Since WW2 when Stalin chose to view the folks that helped him kick Nazi butt as Russia's ideological enemy, and took Russia on a very bad acid trip for the next 40+ years, it seems that they've been suffering flashbacks every so often since they "sobered up" in the late 80's and we see now some rather severe hallucinations of their role as a "peacekeeper".

A have a perscription for their psycosis;

A strong dose of "GET A GRIP"

Chou
|
United States
September 1, 2008

Chou in U.S.A. writes:

I am sorry to say, Russia has every right to attack Georgia since they have attacked first. Russia shows more restraints than US by not overthrowing the Corrupt and stooge regime of Georgia. America instigated this crisis and they are fully responsible for this and like other crisis in the world. I am glad that Russia is coming to the picture now and trying to rein in the autocracy and neo con ideas of US. America should stop butting into other people's business.

DONALD
|
Virginia, USA
September 3, 2008

Donald in Virginia writes:

2 September 08

MY MOTTO IS PEACE!

We as People of this great world cannot afford to continue having wars and battles because people have disagreements or arguments on how a country should be runned.
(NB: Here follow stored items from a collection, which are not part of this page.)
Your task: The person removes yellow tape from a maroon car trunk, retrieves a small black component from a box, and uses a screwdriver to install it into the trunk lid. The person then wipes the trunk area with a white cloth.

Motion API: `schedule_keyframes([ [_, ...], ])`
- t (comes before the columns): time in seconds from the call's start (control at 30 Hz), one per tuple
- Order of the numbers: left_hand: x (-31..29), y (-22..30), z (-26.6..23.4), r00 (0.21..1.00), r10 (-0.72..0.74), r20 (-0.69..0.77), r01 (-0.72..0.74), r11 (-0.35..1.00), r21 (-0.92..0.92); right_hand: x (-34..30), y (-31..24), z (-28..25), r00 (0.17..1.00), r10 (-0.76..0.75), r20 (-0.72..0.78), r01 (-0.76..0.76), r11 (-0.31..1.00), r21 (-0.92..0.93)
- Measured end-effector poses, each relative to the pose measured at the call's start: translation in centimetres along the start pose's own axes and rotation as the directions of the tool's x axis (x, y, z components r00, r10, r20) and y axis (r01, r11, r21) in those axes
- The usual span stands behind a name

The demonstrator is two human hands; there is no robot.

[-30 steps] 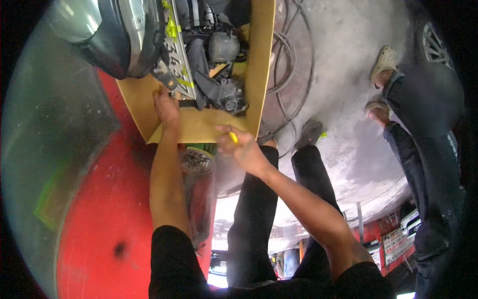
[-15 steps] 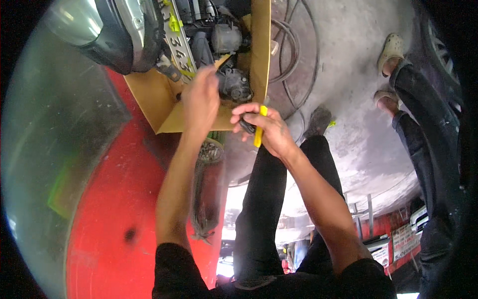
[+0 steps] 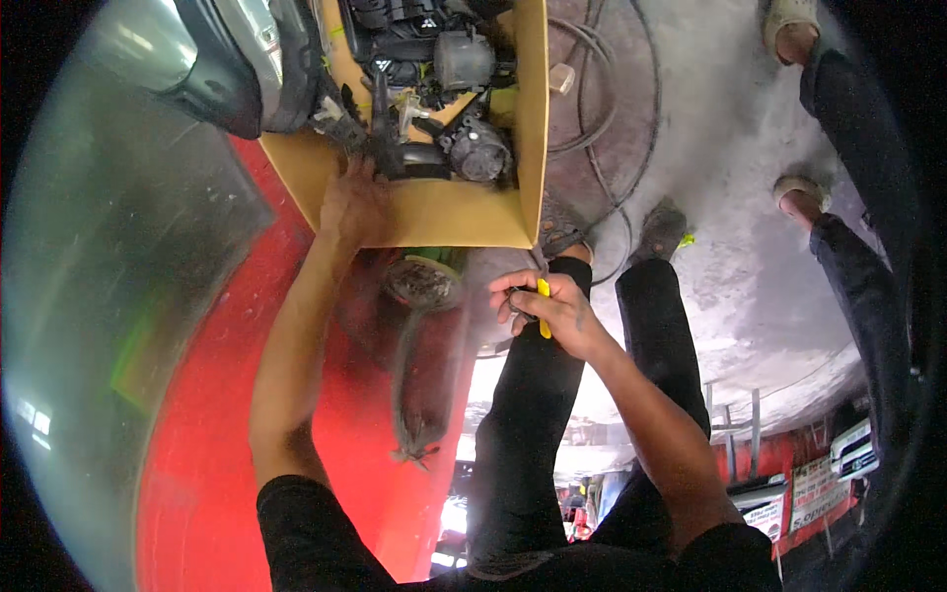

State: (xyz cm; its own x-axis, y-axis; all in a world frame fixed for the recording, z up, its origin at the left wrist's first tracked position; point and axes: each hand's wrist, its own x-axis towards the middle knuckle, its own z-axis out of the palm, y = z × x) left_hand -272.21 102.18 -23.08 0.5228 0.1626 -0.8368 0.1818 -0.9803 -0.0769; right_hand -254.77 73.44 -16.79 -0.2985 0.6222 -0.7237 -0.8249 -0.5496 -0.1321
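A worker's left hand (image 3: 353, 202) reaches into a cardboard box (image 3: 434, 212) of engine parts (image 3: 464, 148), sorting apparently unfinished, while the right hand (image 3: 547, 311) grips a yellow-handled tool (image 3: 543, 308).

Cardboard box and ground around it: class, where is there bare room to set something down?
Bare concrete lies right of the cardboard box, past the coiled cable. The box interior is crowded with engine parts, where the left hand reaches.
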Motion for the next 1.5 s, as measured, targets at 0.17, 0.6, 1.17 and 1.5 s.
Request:
schedule_keyframes([
  [0.17, 2.9, 0.1, 1.0, 0.968, -0.228, -0.105, 0.175, 0.913, -0.368, 0.6, 0.6, -0.5, 1.0, -0.011, 0.025, 0.012, 0.998, -0.062],
  [0.6, 10.6, 4.1, 1.7, 0.788, -0.59, -0.175, 0.148, 0.458, -0.876, 1.4, -2.4, -1.2, 0.996, -0.062, -0.061, 0.066, 0.995, 0.078],
  [1.17, 4.0, 1.2, 6.6, 0.657, -0.745, -0.116, -0.075, 0.089, -0.993, 2.0, -3.9, -1.1, 0.996, -0.076, -0.044, 0.081, 0.987, 0.136],
  [1.5, 7.3, 3.1, 4.4, 0.8, -0.594, -0.088, 0.379, 0.613, -0.694, 2.9, -3.7, -0.7, 0.997, -0.046, -0.063, 0.049, 0.998, 0.051],
])
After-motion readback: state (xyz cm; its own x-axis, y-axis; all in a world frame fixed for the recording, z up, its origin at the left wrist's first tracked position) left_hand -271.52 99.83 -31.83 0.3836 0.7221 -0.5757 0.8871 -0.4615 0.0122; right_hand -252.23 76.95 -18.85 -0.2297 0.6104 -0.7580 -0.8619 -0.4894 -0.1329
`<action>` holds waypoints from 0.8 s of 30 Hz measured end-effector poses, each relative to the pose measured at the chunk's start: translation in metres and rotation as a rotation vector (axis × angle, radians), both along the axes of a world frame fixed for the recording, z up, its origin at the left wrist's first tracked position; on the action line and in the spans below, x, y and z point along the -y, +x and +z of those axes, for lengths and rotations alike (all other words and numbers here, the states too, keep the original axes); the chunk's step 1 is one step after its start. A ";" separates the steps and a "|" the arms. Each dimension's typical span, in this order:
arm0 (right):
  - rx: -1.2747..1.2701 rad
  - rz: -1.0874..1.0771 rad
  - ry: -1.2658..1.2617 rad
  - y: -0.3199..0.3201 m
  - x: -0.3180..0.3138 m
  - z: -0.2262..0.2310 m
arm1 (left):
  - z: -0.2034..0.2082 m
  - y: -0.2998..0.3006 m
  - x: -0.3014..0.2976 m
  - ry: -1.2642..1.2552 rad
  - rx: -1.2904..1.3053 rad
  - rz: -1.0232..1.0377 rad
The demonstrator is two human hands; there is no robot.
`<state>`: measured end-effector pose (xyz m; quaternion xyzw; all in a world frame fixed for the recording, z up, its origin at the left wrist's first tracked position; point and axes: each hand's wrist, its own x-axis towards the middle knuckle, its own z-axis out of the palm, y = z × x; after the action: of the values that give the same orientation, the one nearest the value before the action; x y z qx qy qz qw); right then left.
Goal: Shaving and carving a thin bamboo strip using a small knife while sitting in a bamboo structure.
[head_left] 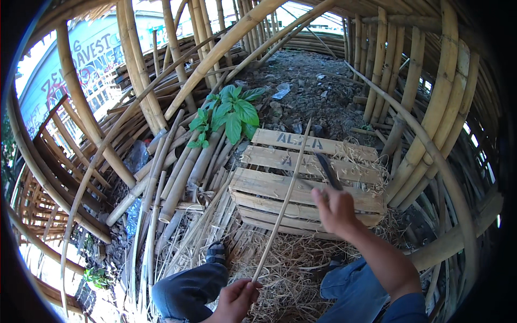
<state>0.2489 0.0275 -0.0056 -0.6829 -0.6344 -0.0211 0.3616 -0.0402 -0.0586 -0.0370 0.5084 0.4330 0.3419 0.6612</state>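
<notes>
Blue sleeve [406,308]; knife [327,171] is gripped by right hand [335,211]; strip [284,207] is held by left hand [237,299], across crate [258,183] (presumably for support).

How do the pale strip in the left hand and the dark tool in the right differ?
Colour: the strip is pale, the tool dark. Length: the strip looks far longer than the tool's visible part. Lean: the strip's far end tilts right, the tool's tilts left. Shared: both are slender and held, strip in the left hand's grip, tool in the right hand's grip.
</notes>
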 end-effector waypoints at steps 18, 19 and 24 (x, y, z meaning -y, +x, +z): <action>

We should all find solutions to problems, communicate and above all show common respect for world leaders.

We all including Russia and Georgia need to figure out what went wrong? Identify Russia's positon! Identify Georgias positon! Before the crisis took place. We have diplomats who are suppose to help cool the tensions with other nations and find peaceful solutions to prevent war from even happening.

What is the purpose of the International Space Station? If we can't get along on earth, we sure will not get along in space in future. Which means political leaders need to show more tact and use more diplomacy in dealing with other nations. We will never have Peace on Earth unless people are willing to make the right change and focus on our own problems we face in the United States.

I think the Russian Leaders and United States President George W. Bush should have a meeting and discuss the issues in person and try to resolve and diffuse the situation at hand between Russia and Georgia. Make it a week long meeting, but make it a productive meeting to find a common ground between our two nations. I understand that both sides might be stubborn to this meeting. For the sake of humanity and people of Georgia I believe this would be fruitful if both sides agreed. Another words stop rattling swords and sit down and talk to each other before more problems exist when a dinner or a lunch meeting might get a peace deal for all parties. Then everyone wins!

God Bless and lets hope we all can make peace and bring harmony to this wonderful world we live in today!

Eric
|
New Mexico, USA
September 3, 2008

Eric in New Mexico writes:

@ Chou,

You may want to see what the fellow that started this thread has to say on the matter, because he knows what he's talking about.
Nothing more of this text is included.